Multiple comparisons

When a main effect or interaction were reported, Holm–Šídák (for normally distributed data) or Dunn (for non-normally distributed data) post hoc analysis were applied. Spearman correlation coefficient and linear regression were used to measure the strength and direction of the linear relationship between two variables. Statistical significance was denoted by *P < 0.05, **P < 0.01, ***P < 0.001. Data are presented as mean ± s.e.m. for parametric tests, and as median, 25th percentile and 75th percentile for non-parametric tests.

Replication

Several experiments were replicated in at least two technical replicates from each of at least two mice and similar results were obtained.
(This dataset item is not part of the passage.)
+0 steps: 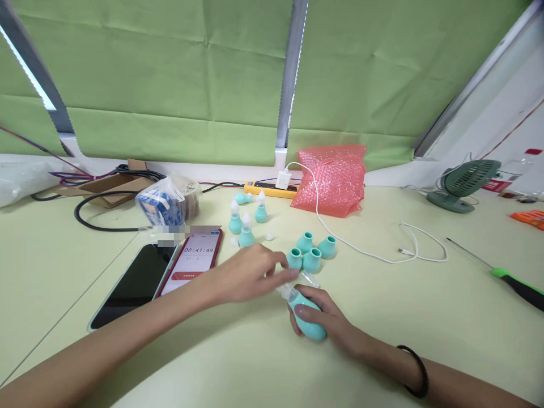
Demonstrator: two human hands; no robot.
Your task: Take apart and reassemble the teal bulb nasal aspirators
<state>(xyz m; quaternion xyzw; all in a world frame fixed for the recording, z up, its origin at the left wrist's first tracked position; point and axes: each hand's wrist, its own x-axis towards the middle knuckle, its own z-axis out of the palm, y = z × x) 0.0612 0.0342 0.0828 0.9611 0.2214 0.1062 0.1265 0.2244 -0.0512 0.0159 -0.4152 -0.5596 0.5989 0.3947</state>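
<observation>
My right hand (325,317) is wrapped round a teal nasal aspirator (312,323), a soft rubber bulb tilted up to the left. A clear plastic nozzle (285,290) sticks out of its neck. Just above that nozzle is my left hand (255,272), palm down, thumb and index finger stretched out with a gap between them. Whether its fingertips touch the nozzle I cannot tell. Beyond my hands stand several open-necked teal bulbs (312,260). A loose clear plastic piece (310,279) lies beside them. Farther left are several bulbs with clear nozzles (246,232).
Two phones lie left, one dark (136,286), one showing a timer (193,255). Behind are a bagged package (168,201), a yellow power strip (272,190) and a red bubble-wrap bag (331,181). A white cable (361,254), screwdriver (514,281) and green fan (467,181) are right.
</observation>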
For example, establishing the HFD mouse model (Fig. 1a–d), optogenetics (Figs. 2 and 4i) and NTS-OE (Fig. 5f–l and Extended Data Fig. 10e–k). For anatomical experiments, wherever representative examples are shown (Fig. 4g,k and Extended Data Figs. 1a–d, 3a,b,n,q–t, 4a,b, 6h, 7aa,ab, 8e,f,i,j and 9a,d), similar results were obtained in at least two technical replicates from each of at least two mice.

Reporting summary

Further information on research design is available in the Nature Portfolio Reporting Summary linked to this article.